#### Exercise goal
Which lines come from the start of the listing through the line holding "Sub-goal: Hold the"? Restate exactly those, both included, minus the pictures.

─── Extracted records ───

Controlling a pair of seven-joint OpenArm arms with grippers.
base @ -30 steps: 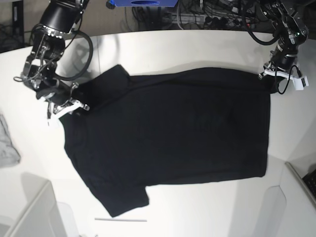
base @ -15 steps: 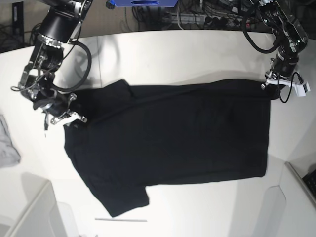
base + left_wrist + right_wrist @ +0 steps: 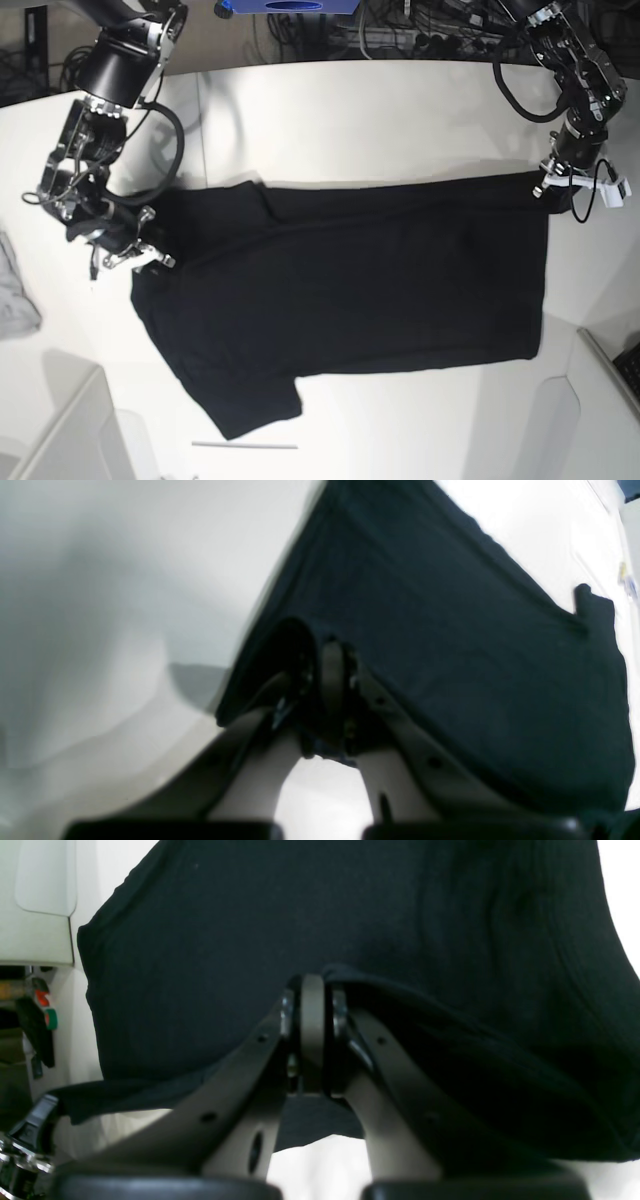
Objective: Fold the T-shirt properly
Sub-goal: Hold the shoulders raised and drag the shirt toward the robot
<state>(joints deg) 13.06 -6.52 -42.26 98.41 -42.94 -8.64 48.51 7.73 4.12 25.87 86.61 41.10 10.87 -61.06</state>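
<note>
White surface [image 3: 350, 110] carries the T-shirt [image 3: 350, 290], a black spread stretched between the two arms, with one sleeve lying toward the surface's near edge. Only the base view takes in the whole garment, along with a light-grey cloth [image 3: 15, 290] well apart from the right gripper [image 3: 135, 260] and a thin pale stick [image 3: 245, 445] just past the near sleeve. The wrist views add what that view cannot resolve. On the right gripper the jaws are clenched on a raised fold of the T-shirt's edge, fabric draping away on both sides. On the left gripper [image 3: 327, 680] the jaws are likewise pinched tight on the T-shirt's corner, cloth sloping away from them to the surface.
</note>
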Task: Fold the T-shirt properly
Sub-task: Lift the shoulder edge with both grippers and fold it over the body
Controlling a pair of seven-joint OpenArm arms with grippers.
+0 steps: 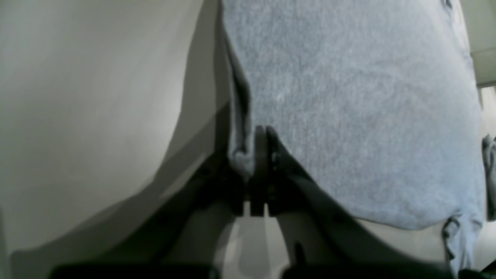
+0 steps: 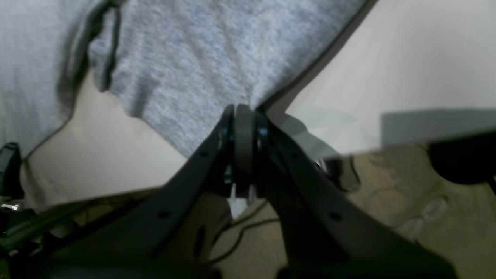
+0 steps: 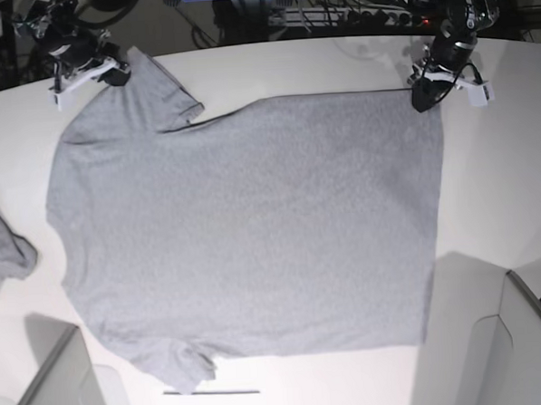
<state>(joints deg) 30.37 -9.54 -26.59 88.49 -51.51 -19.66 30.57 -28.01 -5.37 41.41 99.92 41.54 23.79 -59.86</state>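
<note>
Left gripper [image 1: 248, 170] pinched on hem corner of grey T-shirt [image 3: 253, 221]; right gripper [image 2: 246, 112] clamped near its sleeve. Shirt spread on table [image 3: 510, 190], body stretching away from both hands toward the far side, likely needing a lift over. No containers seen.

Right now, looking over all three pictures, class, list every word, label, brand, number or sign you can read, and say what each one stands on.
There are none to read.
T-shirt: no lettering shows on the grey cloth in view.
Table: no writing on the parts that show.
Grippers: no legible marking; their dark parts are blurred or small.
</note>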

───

#### Solution
Controlling a pair of seven-joint OpenArm arms with grippers.
base @ -30 steps: 
base @ -15 steps: 
base + left_wrist + right_wrist @ +0 steps: 
Objective: Fold the T-shirt properly
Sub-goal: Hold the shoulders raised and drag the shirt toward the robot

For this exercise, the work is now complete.